»Trotzdem lieben sie einander«, sagte Luet.
Er streckte die Hand aus und nahm ihre Finger sanft zwischen die seinen. »Lutja, sie lieben sich wirklich, genau wie wir einander lieben werden. Aber was wir getan haben, haben wir freiwillig getan, mit dem Wissen, daß es den Zwecken der Überseele dient und sie damit einverstanden war. Das glaubten wir zumindest. Welche anderen Pläne und Ränke, von denen wir erst später erfahren werden, hat die Überseele für uns im Sinn?«
»Die Überseele hat mir dies verraten, weil ich sie gefragt habe«, sagte Huschidh. »Falls sie ein Computer ist, wie du sagst, kann sie es uns vielleicht einfach nicht sagen, weil wir nicht danach gefragt haben.«
»Dann müssen wir fragen. Wir müssen genau wissen, was sie … was er … was es … vorhat«, sagte Nafai.
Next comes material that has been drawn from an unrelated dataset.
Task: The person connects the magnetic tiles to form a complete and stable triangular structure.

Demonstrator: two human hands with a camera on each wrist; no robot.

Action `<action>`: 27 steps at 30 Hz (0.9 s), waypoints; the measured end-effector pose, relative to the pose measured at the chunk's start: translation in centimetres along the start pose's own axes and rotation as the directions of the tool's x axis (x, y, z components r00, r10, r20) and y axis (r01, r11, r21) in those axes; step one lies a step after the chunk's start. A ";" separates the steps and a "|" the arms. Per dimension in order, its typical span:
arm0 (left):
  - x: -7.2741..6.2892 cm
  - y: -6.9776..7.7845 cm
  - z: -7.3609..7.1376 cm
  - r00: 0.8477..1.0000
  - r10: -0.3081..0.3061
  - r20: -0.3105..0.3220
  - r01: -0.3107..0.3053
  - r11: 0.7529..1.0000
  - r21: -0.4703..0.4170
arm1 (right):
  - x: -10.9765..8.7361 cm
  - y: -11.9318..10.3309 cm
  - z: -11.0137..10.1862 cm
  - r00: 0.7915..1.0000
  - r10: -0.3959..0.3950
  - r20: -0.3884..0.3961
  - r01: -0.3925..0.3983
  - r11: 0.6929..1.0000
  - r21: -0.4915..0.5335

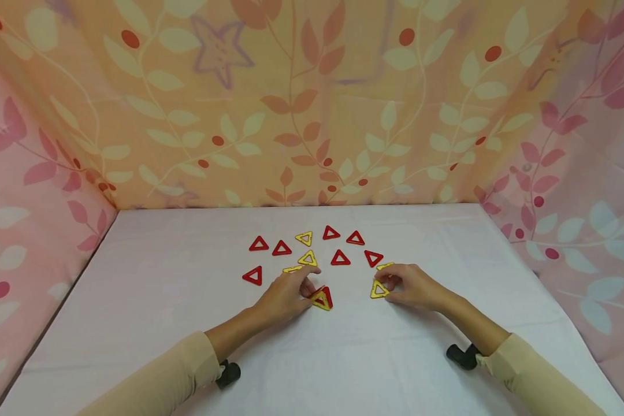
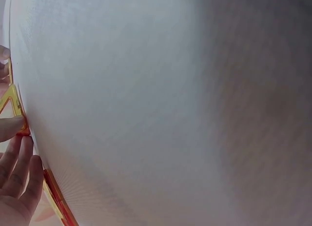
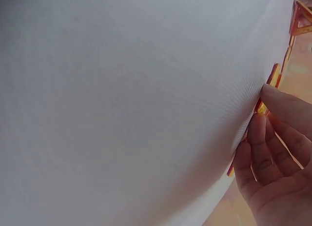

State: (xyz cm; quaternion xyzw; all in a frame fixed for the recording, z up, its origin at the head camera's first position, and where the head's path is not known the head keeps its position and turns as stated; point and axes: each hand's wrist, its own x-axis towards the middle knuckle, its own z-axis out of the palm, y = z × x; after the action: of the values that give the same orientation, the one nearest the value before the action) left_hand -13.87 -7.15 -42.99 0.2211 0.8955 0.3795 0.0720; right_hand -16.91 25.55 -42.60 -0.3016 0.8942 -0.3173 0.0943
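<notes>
In the head view my left hand [image 1: 286, 294] pinches a yellow triangle frame [image 1: 320, 300] at its left corner. A red triangle frame [image 1: 329, 294] lies right against it, partly covered; whether the fingers hold that one too, I cannot tell. To the right, my right hand [image 1: 413, 286] pinches another yellow triangle frame [image 1: 378, 289] between thumb and finger, close to the cloth. One more yellow triangle [image 1: 385, 266] shows just behind the right fingers, mostly hidden. In the left wrist view the thumb [image 2: 10, 127] presses on the yellow triangle [image 2: 19, 106].
Beyond the hands, several red triangles, such as one at the left [image 1: 253, 275] and one at the right [image 1: 373, 257], lie with yellow triangles [image 1: 304, 238] on the white cloth [image 1: 161, 277]. Patterned curtains [image 1: 312, 115] stand at the back and sides.
</notes>
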 end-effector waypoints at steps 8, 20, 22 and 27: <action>0.0 -0.1 0.0 1.000 0.003 0.002 -0.003 1.000 -0.005 | 0.3 0.1 0.1 1.000 -0.018 0.007 0.017 1.000 0.004; 0.1 -0.1 0.1 1.000 0.015 -0.002 -0.015 1.000 0.001 | 0.9 -0.5 0.4 0.999 -0.025 0.035 0.025 1.000 0.016; 0.1 -0.1 0.1 1.000 0.017 -0.001 -0.017 1.000 0.001 | 1.1 -0.6 0.5 0.999 -0.030 0.038 0.029 0.999 0.021; 0.1 -0.1 0.0 1.000 0.014 -0.003 -0.014 1.000 0.000 | 1.5 -1.0 0.6 0.998 -0.028 0.048 0.028 1.000 0.014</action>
State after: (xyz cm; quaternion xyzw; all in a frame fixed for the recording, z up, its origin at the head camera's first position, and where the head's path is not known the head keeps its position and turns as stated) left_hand -13.93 -7.13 -43.05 0.2267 0.8940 0.3805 0.0679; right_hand -17.38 23.75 -42.43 -0.3210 0.8851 -0.3172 0.1136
Luet lächelte über seine Verwirrung, lachte aber nicht. Huschidh war nicht seine treue Frau; sie konnte ein leises Kichern nicht unterdrücken.
»Was auch immer die Überseele für uns ist«, sagte Nafai geduldig, »wir müssen sie fragen. Zum Beispiel, was es zu bedeuten hat, daß Muuzh hier ist. Sollen wir versuchen, auch ihn mit in die Wüste zu nehmen? Hat ihn die Überseele deshalb hergebracht? Und diese seltsamen Geschöpfe, diese Engel und Ratten … was haben sie zu bedeuten? Die Überseele muß es uns sagen.«
»Ich glaube noch immer, daß die Ratten und Engel gekommen sind, weil Lutja von ihnen geträumt und mir von ihnen erzählt hat. Ich habe sie dann benutzt, um meinen Ängsten ein Gesicht geben zu können.«
»Aber warum sind sie in Lutjas Traum gekommen?« fragte Nafai. »Sie hat sie nicht gefürchtet.«
»Und die Ratten waren in meinem Traum weder schrecklich noch gefährlich«, sagte Luet. »Sie waren einfach … sie selbst. Haben ihr Leben gelebt. Sie hatten nichts mit den Menschen in meinem Traum zu tun.«
»Hören wir mit dem Raten auf«, sagte Nafai, »und fragen wir die Überseele.«
Sie hatten dies noch nie versucht. Männer und Frauen beteten in den Ritualen Basilikas nicht gemeinsam — die Männer beteten mit Blut und Wasser in ihrem Tempel oder in ihren Häusern, und die Frauen beteten im Wasser des Sees oder in ihren Häusern. Also waren sie scheu und unsicher. Nafai steckte impulsiv die Hände aus, und Huschidh und Luet ergriffen sie und faßten sich auch gegenseitig an den Händen.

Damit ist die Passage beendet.